Vejo porém que estes atos de violência se somam às violentações a que todos são submetidos no cotidiano os quais, não obstante, conseguem se manifestar de forma ordeira e pacífica, remetendo-nos ao Satyagraha, ou ativismo com não violência, liderado por Gandhi na Índia, no século passado.

Só para exemplificar, dentre as atitudes de violência praticadas por governantes, nos três poderes e em todas as esferas, cito:

  • Destinação de verbas para a construção de monumentais obras superfaturadas de estádios inúteis, em detrimento da construção e aparelhamento de instalações hospitalares e unidades de saúde;
  • Falta de transparência dos indicadores de custos de transportes públicos e de números de passageiros transportados, levando à suspeita de aumentos abusivos de tarifas;
  • Perpetuação de vários tipos de escravizadoras bolsas de auxílio, de forma a garantir um artificialismo cruel de extinção de miséria, em detrimento de um seguro e sustentável desenvolvimento educacional;
  • Os abusivos gastos de comitivas em viagens diplomáticas e desprezo pela Lei de transparência, em detrimento de investimentos imprescindíveis em moradias e infraestruturas públicas visando à dignidade da população;
  • Insistência na realização de conchavos políticos, em detrimento da elaboração de planos estratégicos sólidos, que permitam um desenvolvimento firme e sustentável;
  • Reiterado desrespeito às leis, ineficácia na apuração de crimes e morosidade da justiça, como no atual caso do Mensalão, levando ao descrédito do sistema judiciário.

Enfim, vejo razões de sobra para o crescente aumento da indignação popular evidenciada pelas pesquisas de opinião, mas, a par de toda esta indignação, confesso ver com orgulho demonstrações de que, de forma civilizada, os brasileiros sabem ser necessário assumir atitudes com vistas a mudar tal estado de coisas.
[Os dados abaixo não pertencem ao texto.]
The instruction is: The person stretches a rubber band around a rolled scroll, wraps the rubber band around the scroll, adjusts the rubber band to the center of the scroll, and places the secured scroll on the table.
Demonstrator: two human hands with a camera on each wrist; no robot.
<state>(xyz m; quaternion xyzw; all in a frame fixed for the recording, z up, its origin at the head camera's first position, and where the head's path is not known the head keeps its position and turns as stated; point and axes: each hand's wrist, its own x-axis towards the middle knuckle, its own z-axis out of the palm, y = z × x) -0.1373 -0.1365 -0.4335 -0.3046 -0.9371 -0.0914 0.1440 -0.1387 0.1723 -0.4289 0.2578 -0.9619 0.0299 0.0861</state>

E a primeira atitude de cidadania que me parece despontar é a de respeito, indo contra aquela nefasta ideia que talvez nos tenha levado a muitos anos de estagnação e atraso, a de ?levar vantagem em tudo?. Sim, RESPEITO é a palavra de ordem atual, respeito pelo próximo, pelos direitos, pelas leis, pela coisa pública, pela saúde, pela educação, pelos transportes, pelas moradias, enfim, respeito por si mesmo e pela vida!